EXERCISE:
State how many lines of the data contain the word "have", and write nothing besides the number.

DATA TO PROCESS:
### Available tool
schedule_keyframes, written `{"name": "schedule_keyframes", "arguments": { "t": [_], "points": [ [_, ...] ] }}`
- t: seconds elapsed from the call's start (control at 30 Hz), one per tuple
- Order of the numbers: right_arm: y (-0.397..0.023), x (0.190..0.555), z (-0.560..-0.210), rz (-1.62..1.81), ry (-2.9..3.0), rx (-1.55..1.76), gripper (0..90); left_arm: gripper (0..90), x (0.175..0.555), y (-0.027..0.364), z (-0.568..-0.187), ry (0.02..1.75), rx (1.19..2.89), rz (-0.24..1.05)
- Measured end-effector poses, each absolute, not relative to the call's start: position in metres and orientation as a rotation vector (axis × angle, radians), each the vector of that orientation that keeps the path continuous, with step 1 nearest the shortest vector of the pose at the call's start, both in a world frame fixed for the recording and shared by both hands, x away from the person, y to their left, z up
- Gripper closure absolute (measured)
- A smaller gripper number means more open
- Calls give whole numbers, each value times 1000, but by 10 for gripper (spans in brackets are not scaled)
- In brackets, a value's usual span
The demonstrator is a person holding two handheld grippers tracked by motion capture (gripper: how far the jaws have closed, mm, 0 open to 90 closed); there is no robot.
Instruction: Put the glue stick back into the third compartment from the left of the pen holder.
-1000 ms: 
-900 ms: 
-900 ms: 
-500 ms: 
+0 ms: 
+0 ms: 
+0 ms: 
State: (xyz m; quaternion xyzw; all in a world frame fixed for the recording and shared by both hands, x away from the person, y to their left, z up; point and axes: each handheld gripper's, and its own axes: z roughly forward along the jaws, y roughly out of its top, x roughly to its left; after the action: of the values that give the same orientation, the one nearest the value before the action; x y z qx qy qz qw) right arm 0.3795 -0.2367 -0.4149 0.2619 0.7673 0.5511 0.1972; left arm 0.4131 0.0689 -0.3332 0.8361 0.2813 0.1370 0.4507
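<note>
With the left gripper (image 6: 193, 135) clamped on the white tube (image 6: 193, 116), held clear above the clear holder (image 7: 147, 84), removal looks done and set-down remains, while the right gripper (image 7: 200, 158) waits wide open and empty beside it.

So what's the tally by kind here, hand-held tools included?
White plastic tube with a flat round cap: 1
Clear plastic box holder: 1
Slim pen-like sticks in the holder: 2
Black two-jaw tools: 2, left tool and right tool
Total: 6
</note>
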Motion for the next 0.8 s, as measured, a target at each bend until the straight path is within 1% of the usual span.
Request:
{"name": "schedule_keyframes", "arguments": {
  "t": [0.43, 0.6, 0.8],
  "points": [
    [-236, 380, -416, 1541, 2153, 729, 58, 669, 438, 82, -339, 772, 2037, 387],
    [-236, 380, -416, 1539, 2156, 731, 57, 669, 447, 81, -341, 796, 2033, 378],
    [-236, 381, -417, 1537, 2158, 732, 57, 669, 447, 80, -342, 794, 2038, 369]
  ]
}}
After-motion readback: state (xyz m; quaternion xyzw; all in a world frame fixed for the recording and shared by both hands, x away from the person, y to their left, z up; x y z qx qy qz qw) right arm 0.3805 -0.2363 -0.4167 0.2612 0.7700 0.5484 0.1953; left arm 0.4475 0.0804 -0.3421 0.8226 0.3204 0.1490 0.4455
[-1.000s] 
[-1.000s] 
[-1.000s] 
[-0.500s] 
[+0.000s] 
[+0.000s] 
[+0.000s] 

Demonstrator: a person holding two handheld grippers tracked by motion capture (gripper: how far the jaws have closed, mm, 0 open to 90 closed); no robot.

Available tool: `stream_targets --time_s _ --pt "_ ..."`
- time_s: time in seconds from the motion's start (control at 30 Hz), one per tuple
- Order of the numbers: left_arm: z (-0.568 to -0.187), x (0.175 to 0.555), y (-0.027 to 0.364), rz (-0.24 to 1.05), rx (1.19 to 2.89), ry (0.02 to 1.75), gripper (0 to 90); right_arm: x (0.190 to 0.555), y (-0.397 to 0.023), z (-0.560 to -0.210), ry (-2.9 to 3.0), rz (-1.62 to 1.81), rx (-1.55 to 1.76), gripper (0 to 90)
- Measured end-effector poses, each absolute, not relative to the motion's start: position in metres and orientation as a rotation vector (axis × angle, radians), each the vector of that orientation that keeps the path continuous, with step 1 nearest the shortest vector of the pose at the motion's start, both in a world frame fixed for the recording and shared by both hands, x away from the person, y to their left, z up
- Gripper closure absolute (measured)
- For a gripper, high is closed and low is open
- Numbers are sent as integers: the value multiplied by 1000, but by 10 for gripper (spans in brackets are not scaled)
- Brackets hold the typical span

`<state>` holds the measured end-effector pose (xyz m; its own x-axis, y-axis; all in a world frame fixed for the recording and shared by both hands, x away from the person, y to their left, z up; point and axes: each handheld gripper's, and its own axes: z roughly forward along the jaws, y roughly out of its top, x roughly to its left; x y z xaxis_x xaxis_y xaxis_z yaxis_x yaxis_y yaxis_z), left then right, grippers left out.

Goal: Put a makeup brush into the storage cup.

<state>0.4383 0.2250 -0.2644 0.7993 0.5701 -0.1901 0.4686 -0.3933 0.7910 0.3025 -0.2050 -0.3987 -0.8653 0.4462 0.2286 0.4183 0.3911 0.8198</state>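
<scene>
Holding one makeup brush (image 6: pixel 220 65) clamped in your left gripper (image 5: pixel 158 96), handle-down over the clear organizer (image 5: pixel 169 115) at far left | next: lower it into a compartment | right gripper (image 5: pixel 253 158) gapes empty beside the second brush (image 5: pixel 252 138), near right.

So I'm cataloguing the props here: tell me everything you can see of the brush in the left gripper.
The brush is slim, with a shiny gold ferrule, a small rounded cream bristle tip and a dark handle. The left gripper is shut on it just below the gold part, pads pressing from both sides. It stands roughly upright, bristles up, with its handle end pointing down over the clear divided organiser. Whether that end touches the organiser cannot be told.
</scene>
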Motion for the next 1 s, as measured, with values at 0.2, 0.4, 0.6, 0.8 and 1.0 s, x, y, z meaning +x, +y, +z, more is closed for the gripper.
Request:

WRITTEN REPLY:
2